Introduction: A gallstone in the gallbladder may cause acute inflammation and eventually move into the adjacent duodenum through a cholecysto-enteric fistula. Regardless of the size of the stone, it can cause small bowel obstruction which is called gallstone ileus. It is a rare condition that accounts for one to four percent of intestinal obstructions.

Materials and methods: A 63-year-old female patient was admitted with a one-month history of left sided abdominal pain associated with vomiting and abdominal distention. X-ray and abdominal ul­trasound were performed and the following changes were discovered: dilated small bowel loops up to 42mm in the lower left abdominal quadrant with inflammatory changes and ascites. The patient un­derwent an emergency operation. Midline laparotomy was performed. Abundant quantity of intesti­nal content was found engaging all three floors of the abdominal cavity. A biliary calculus was found in the jejunum 50 cm from the ligament of Treitz. The stone was five cm in diameter, causing a total obstruction of the small intestine. There was a perforation of the bowel proximally from the concre­ment.
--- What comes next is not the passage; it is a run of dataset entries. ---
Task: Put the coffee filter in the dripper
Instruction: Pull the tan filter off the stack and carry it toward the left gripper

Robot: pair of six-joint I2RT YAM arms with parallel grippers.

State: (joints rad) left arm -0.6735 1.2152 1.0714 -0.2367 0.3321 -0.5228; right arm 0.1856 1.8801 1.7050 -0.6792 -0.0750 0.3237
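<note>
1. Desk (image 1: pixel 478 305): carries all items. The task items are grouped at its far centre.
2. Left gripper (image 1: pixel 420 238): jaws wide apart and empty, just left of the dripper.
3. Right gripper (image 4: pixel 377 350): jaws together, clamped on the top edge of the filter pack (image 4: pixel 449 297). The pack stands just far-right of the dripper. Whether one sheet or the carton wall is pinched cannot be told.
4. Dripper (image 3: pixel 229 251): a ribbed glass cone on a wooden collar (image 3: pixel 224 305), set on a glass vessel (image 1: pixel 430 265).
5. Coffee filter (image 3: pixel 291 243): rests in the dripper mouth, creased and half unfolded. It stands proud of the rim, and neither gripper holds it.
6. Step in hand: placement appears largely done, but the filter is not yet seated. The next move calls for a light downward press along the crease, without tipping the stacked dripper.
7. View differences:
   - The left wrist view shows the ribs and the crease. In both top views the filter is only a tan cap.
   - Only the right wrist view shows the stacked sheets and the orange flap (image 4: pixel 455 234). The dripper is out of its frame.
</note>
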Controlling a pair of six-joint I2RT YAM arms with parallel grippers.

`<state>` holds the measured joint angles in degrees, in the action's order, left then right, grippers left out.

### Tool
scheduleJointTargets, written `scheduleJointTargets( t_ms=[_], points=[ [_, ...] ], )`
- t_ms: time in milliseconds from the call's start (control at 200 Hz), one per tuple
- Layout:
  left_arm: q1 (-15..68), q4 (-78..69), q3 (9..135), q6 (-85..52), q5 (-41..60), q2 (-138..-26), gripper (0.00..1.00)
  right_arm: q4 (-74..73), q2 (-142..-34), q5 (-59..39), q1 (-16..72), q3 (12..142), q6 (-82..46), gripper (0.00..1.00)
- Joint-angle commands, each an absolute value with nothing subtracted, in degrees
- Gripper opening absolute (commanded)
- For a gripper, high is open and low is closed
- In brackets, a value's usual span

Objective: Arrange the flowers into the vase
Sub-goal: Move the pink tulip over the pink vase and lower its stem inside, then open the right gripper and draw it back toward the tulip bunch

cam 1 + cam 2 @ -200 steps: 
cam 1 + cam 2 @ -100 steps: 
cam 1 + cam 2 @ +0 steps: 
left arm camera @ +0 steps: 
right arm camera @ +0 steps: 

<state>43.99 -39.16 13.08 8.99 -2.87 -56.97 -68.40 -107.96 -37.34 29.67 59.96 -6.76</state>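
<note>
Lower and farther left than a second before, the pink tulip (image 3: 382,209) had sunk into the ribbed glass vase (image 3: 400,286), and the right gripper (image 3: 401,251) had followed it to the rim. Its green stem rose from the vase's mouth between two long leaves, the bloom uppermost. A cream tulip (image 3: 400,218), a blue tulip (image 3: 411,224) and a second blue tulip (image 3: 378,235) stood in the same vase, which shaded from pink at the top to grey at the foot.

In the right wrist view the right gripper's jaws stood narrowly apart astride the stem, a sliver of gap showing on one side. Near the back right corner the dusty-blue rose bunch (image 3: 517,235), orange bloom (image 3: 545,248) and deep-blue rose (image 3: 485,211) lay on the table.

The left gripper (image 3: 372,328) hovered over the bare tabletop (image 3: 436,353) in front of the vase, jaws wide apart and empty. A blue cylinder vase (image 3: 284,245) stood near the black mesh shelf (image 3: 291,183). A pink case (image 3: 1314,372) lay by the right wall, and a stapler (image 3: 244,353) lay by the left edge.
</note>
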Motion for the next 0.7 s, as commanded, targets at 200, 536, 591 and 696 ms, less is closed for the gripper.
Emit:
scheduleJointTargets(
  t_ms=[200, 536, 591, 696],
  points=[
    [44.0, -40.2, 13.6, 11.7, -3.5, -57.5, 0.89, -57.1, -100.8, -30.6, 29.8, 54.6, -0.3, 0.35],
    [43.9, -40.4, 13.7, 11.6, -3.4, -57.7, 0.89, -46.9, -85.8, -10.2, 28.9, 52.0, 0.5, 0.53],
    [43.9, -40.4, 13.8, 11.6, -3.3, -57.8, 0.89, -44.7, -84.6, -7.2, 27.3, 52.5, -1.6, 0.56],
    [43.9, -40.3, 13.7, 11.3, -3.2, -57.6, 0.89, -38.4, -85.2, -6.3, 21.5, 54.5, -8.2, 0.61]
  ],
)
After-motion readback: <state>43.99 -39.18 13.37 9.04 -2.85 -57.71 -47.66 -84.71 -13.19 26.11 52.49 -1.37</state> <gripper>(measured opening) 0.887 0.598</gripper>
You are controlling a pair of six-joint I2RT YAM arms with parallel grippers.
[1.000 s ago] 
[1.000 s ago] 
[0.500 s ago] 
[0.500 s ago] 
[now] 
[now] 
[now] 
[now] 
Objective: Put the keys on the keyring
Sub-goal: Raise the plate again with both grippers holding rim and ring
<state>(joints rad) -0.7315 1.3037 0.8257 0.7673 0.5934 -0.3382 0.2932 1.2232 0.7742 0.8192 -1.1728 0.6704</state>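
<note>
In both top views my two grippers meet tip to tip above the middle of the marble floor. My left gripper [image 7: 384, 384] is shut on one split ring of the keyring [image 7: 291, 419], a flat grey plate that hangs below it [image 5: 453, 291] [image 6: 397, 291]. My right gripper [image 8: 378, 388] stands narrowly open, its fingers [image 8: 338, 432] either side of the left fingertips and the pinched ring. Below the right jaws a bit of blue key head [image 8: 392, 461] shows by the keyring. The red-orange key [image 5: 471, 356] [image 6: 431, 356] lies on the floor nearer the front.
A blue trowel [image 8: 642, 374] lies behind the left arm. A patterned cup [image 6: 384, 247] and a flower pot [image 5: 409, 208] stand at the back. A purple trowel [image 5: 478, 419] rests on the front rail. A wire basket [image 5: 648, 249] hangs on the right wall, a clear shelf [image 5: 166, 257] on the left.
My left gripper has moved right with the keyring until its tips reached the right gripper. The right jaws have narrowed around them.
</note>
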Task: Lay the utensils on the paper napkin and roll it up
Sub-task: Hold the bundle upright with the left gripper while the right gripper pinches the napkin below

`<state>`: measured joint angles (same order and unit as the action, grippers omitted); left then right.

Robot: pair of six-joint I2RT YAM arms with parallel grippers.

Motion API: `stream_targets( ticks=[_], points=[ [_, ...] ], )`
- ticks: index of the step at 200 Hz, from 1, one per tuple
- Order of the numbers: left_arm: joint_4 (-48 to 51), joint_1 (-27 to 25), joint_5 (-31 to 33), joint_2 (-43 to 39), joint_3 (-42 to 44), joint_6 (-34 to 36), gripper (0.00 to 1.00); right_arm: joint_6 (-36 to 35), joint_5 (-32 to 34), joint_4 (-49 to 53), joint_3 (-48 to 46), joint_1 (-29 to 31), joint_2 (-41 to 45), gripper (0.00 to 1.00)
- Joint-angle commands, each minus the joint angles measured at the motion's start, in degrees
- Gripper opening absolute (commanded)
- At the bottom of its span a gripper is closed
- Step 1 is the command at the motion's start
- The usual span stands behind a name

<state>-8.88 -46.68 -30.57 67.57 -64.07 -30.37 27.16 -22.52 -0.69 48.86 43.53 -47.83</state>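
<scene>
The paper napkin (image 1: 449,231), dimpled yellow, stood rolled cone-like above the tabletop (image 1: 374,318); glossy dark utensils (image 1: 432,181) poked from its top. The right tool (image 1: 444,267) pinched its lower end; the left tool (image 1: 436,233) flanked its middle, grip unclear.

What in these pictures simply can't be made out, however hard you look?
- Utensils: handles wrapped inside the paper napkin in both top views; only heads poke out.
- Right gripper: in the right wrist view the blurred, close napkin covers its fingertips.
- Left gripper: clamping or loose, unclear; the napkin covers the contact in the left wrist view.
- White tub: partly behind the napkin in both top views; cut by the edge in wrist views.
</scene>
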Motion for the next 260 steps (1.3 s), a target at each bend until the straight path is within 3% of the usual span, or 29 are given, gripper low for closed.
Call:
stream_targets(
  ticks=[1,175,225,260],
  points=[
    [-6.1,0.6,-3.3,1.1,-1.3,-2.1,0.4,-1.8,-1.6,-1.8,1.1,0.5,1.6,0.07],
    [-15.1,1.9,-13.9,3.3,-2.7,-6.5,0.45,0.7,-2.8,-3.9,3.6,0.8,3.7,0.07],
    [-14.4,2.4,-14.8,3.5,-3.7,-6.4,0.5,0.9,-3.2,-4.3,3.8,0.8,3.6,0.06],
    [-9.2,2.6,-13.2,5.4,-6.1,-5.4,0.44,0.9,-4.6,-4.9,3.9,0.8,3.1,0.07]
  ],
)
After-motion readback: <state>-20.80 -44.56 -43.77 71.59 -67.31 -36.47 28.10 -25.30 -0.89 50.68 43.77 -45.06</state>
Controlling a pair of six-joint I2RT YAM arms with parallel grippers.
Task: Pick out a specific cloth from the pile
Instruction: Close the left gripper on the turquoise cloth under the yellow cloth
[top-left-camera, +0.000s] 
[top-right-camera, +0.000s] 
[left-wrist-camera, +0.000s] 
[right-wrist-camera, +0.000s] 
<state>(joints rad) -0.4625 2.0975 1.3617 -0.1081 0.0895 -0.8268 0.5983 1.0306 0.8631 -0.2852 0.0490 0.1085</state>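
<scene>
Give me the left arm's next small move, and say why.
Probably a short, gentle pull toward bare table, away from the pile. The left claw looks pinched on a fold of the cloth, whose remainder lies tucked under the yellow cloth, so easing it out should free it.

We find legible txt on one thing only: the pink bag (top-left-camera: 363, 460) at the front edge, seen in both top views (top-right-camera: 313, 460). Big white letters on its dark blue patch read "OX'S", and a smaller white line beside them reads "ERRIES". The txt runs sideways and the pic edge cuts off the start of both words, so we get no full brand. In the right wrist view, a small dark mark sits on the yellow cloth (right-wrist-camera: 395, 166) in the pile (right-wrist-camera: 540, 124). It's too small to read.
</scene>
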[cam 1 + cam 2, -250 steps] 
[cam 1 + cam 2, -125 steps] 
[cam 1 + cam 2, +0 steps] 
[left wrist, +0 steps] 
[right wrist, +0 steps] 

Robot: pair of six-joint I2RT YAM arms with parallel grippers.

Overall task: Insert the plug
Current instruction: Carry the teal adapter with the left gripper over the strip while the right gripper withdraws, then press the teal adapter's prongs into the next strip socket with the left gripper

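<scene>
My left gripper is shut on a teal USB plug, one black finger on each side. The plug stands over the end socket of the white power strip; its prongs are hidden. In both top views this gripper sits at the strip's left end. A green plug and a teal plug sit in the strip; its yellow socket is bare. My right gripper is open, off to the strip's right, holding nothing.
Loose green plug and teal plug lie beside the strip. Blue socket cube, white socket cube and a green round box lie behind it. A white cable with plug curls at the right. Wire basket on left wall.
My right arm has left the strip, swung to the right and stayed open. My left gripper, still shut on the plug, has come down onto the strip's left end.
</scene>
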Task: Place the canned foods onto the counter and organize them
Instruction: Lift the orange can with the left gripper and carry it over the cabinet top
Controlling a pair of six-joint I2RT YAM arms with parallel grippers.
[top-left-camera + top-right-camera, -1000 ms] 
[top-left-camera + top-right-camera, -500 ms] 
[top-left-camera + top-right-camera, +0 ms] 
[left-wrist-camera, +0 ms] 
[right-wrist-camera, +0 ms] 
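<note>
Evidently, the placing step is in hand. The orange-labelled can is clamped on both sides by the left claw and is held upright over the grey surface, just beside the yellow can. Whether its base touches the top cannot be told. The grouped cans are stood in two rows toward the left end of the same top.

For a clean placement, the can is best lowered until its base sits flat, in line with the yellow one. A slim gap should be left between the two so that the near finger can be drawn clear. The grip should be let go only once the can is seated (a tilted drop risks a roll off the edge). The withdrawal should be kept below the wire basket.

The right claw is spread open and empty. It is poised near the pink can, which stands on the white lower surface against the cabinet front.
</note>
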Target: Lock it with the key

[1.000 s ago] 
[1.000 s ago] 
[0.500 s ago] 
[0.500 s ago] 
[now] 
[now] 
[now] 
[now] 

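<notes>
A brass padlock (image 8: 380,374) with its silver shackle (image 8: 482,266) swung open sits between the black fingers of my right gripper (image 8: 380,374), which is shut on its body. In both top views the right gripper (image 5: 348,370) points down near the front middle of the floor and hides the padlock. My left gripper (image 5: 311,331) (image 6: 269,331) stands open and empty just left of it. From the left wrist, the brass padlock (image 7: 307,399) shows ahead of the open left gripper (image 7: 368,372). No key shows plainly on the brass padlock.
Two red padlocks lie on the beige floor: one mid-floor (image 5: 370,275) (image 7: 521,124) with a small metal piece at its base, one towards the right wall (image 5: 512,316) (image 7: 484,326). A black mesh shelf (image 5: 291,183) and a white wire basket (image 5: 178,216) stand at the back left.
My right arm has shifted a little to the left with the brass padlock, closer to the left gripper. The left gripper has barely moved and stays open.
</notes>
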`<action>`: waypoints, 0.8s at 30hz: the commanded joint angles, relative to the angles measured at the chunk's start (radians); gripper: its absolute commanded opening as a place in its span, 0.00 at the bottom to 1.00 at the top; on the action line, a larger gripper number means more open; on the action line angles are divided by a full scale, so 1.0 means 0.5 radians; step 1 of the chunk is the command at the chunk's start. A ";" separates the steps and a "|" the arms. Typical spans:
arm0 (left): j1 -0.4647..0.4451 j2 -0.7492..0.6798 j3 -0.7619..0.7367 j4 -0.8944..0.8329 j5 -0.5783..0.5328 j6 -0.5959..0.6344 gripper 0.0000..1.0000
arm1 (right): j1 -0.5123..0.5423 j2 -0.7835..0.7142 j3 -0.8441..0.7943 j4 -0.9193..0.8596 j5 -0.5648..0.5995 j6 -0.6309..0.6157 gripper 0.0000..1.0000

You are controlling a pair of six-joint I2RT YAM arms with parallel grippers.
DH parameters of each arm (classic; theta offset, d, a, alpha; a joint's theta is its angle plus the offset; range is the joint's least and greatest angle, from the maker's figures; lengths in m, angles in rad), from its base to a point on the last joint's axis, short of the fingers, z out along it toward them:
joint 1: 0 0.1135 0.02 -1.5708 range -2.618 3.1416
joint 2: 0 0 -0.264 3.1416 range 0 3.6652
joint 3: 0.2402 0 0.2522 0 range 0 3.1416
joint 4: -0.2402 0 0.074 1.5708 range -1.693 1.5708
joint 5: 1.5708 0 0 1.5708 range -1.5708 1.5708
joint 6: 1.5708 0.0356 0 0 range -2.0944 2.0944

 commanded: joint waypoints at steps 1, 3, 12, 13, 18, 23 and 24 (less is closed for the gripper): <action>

Results: 20 cm of the jejunum were resected during the surgery. The passage was restored via latero-lateral anastomosis. After a normal postoperative period without complications the patient was dis­charged on the 13th postoperative day in good general condition.

Conclusion: Gallstone ileus is a condition with high rates of mortality. In elderly patients presenting with symptoms of small bowel obstruction, gallstone ileus should be included in the differential diag­nosis. Surgical treatment is necessary once the diagnosis has been made.